Completed in 1744, this home of the prince-bishops has to be seen to be believed. Cameras are not allowed, so I bought a few postcards to share. The entrance hall was designed to allow carriages to circle and discharge their passengers indoors. The grand staircase is said to be the most beautiful in the world.
The Venetian painter Giovanni Battista Tiepolo and his son Domenico were brought in to paint the frescoes. The ceiling over the grand staircase is particularly awesome (and I don't use that word lightly.) The artists painted scenes from the four (then known) continents with marvelous 3D effects. Of course the American section depicts Native Americans, not the New York City skyline.
The ballroom is full of gilt and glitter and more of Tiepolo's artwork.
Another room is remarkable for its 3D plaster work.
There is also a Mirror Room so blinding that it defies photography.
Sadly, Wurzburg was mostly destroyed in WWII, so I’m not sure how much of the Palace is original, how much is restored, or even unrestored since we only saw a small percentage of the complex.
After the palace tour, our guide pointed out the Falkenhaus, rebuilt in every detail after WWII.
We were astounded by this performer. I even gave him a donation, so you KNOW I was impressed.

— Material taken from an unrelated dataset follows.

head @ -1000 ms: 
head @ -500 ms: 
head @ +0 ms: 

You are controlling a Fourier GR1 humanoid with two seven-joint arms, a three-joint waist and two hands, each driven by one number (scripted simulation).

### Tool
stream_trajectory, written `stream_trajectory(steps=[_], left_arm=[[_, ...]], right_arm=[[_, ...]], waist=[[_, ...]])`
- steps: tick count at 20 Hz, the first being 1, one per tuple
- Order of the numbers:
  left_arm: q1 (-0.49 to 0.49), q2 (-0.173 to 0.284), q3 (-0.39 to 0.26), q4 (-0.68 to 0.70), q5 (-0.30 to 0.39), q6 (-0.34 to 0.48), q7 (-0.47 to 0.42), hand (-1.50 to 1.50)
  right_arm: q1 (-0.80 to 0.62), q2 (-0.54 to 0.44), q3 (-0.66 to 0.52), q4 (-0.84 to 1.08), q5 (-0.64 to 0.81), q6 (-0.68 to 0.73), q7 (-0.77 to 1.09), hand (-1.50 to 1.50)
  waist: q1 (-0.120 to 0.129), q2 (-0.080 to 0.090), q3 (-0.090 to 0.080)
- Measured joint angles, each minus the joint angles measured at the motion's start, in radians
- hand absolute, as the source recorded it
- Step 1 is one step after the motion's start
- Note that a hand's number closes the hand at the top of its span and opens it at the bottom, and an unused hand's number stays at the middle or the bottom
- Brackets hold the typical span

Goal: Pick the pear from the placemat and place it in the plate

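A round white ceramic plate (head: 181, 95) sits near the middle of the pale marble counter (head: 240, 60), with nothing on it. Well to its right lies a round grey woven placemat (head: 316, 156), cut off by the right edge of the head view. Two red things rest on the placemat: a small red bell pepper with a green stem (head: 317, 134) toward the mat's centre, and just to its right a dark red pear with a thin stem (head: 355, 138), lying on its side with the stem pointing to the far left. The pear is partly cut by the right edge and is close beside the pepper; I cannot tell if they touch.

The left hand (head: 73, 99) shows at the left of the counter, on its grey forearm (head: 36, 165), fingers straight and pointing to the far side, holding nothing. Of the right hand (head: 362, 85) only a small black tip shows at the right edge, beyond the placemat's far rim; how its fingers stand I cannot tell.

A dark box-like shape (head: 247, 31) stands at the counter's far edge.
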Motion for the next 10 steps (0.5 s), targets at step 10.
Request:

And this couple kept watch over all the goings-on.
Next we visited Bamberg, which is one of the few larger towns in Germany that escaped bombing in WWII. Bamberg is very connected with the river. In fact, the town hall was built on an island.
Similar to some of the paintings in the Wurzburg Residence (which I couldn’t photograph,) this cherub’s leg has escaped the mural.
This is the Rosengarten (yes, that means rose garden) of the Bamberg Neue Residenz with Abbey Church of St. Michael in the background.
Views from the Town Hall bridge.
These houses are known as 'Little Venice'.
They even have gondolas, but I have to wonder if they’re just a tourist attraction.
After Bamberg, our cruise continued on the Main-Danube Canal. Contrary to my expectations, the canal looked very much like the Main River.